__EXERCISE__: Please find all lines in the data that hold the string "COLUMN" and copy them.

====== DATA EXTRACTS ======

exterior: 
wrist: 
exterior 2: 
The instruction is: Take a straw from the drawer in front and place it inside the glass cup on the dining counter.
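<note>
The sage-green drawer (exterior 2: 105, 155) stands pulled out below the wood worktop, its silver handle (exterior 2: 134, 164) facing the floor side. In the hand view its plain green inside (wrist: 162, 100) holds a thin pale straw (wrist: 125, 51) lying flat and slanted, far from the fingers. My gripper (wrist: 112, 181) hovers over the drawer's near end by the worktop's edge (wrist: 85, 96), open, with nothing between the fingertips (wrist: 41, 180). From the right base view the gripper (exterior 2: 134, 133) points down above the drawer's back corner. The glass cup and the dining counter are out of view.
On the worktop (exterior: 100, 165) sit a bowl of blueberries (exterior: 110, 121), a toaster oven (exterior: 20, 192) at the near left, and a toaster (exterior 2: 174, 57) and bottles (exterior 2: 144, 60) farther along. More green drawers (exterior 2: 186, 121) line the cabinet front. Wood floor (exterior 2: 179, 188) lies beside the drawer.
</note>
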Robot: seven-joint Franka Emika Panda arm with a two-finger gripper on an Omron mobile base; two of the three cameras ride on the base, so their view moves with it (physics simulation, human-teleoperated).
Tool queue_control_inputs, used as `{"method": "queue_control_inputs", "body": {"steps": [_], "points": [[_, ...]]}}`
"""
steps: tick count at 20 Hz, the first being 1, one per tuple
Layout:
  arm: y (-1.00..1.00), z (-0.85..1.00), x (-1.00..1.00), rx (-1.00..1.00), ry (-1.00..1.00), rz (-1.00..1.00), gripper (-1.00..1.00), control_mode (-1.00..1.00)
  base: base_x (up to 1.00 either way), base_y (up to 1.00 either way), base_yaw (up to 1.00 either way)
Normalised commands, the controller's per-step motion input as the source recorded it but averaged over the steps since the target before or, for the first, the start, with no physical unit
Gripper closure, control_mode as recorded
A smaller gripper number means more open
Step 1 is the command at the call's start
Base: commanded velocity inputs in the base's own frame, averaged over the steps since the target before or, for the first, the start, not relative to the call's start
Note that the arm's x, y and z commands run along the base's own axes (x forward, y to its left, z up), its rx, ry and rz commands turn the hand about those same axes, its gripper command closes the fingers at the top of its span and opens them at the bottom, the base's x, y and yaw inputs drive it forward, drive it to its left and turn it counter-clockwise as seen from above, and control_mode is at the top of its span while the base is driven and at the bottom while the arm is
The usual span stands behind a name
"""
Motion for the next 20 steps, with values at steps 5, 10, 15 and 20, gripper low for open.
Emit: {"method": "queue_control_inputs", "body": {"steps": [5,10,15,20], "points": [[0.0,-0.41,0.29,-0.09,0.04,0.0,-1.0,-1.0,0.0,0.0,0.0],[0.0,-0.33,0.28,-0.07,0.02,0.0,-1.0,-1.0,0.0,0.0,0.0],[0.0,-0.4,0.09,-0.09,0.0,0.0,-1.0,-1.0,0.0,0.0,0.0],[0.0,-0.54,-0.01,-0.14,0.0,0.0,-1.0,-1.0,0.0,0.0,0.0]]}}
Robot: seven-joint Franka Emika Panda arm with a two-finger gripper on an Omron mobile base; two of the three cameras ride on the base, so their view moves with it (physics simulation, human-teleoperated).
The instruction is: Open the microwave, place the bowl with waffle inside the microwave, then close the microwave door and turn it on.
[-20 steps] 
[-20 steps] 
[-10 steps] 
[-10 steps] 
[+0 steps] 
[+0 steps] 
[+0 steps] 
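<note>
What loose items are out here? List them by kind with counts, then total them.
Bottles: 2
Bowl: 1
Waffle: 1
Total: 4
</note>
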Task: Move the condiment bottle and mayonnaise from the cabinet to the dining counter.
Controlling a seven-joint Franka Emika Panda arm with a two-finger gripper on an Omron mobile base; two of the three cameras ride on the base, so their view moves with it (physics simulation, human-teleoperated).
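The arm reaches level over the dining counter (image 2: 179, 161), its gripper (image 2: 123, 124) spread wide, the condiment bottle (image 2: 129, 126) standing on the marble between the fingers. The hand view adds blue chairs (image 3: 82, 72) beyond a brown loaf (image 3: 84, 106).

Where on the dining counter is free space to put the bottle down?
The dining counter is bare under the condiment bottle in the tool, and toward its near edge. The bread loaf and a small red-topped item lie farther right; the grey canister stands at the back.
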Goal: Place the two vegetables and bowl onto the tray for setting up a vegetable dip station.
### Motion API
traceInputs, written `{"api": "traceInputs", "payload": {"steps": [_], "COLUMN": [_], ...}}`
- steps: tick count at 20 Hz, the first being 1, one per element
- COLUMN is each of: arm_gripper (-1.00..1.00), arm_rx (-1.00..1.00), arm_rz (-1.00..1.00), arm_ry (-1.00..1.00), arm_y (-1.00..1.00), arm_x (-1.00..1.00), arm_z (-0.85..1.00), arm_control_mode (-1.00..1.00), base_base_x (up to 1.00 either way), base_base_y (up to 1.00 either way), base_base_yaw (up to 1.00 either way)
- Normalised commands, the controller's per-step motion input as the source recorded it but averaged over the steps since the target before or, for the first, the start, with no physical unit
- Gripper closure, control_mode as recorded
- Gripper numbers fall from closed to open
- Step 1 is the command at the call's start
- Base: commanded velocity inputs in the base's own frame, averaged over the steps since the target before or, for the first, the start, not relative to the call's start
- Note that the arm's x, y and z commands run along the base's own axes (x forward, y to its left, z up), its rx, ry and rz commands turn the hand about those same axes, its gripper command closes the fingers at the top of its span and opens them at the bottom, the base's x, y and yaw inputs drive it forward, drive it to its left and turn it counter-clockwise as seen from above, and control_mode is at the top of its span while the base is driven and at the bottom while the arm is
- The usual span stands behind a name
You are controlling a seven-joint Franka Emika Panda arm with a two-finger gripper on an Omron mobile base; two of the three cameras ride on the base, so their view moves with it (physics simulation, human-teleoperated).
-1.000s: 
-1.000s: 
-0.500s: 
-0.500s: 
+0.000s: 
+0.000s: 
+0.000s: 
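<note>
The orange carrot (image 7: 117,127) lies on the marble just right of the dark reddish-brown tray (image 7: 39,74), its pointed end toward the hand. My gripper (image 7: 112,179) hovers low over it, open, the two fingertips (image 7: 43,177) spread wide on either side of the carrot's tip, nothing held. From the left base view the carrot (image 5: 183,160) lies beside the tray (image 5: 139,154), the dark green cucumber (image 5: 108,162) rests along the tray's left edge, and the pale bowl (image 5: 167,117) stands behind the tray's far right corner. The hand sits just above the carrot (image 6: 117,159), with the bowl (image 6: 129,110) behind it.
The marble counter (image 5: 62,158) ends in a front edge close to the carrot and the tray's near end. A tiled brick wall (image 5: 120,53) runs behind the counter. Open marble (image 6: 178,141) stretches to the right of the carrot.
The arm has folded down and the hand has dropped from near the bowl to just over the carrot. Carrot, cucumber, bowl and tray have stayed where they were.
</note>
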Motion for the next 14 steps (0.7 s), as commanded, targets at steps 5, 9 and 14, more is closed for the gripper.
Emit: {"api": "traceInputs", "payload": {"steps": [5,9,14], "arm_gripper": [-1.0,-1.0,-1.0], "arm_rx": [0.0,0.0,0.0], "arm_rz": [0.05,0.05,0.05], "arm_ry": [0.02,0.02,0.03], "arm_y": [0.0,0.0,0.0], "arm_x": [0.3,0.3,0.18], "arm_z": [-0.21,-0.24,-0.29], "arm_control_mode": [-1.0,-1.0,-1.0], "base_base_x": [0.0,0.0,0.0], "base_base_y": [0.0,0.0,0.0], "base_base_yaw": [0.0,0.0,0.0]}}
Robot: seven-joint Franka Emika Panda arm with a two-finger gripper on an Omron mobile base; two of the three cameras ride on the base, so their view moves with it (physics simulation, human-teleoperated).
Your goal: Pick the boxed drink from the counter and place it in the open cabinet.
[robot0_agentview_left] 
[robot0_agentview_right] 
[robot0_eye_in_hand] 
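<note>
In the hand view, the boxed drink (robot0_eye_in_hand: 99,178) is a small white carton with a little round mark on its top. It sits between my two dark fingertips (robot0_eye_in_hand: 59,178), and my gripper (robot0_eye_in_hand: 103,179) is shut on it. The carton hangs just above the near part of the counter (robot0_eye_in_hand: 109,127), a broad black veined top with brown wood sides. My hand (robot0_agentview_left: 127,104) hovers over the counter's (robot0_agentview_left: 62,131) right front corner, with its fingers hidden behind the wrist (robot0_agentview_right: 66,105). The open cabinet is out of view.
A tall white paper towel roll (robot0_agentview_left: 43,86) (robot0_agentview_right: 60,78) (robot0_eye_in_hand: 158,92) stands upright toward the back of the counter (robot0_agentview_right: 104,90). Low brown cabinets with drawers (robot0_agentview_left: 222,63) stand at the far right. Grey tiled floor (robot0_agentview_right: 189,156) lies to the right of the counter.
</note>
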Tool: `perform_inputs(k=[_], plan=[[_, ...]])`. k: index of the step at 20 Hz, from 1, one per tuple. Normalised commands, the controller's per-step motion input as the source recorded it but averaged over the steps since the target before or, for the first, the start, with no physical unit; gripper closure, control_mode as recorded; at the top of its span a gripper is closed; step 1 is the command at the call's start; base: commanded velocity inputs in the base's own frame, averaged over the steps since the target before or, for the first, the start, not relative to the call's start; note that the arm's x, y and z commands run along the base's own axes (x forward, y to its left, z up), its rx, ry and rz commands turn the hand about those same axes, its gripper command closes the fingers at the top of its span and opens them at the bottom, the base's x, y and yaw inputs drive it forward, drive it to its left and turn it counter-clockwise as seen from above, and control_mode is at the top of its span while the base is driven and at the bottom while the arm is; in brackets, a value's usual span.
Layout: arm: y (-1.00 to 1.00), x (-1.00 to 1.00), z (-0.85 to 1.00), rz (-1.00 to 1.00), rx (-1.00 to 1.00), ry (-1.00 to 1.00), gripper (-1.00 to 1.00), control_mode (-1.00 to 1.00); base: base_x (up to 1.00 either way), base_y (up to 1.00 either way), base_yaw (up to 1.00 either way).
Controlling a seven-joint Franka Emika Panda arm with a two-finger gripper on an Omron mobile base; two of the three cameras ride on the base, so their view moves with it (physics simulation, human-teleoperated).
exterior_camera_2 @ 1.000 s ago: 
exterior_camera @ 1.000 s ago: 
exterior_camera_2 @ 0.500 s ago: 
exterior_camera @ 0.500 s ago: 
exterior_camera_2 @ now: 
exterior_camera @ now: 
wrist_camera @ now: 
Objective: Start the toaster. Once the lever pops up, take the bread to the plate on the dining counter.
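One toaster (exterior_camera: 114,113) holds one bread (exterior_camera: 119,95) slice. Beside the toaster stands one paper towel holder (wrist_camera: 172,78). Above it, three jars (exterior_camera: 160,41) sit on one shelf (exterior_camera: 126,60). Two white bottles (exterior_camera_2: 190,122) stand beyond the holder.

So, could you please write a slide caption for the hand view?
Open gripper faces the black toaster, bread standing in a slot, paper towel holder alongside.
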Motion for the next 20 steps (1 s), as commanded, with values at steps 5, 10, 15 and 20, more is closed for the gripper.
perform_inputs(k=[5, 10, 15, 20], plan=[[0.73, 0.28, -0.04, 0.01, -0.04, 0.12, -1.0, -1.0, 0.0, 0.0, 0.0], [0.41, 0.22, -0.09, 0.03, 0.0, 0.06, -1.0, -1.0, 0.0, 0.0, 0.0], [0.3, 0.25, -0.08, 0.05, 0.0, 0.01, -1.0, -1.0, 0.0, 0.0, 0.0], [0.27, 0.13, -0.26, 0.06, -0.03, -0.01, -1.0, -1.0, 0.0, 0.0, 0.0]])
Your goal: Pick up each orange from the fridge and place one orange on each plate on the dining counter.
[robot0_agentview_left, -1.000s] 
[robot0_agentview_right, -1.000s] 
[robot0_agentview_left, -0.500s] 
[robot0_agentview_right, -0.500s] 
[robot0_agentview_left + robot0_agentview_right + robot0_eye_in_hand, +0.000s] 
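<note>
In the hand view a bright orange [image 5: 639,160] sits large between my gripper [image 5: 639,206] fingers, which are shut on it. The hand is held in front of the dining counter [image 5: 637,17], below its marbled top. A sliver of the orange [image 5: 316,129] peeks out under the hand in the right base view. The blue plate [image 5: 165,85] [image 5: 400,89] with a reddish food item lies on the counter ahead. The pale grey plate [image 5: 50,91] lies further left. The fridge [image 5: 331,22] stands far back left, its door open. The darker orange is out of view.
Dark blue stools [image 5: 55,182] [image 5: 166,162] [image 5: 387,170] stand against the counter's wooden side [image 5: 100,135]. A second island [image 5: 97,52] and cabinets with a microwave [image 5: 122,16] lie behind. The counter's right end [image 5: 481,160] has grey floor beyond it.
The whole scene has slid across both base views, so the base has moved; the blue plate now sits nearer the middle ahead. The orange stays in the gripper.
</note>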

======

__ANSWER__:
traceInputs, written `{"api": "traceInputs", "payload": {"steps": [_], "COLUMN": [_], ...}}`
- COLUMN is each of: arm_gripper (-1.00..1.00), arm_rx (-1.00..1.00), arm_rz (-1.00..1.00), arm_ry (-1.00..1.00), arm_y (-1.00..1.00), arm_x (-1.00..1.00), arm_z (-0.85..1.00), arm_control_mode (-1.00..1.00), base_base_x (up to 1.00 either way), base_base_y (up to 1.00 either way), base_base_yaw (up to 1.00 either way)

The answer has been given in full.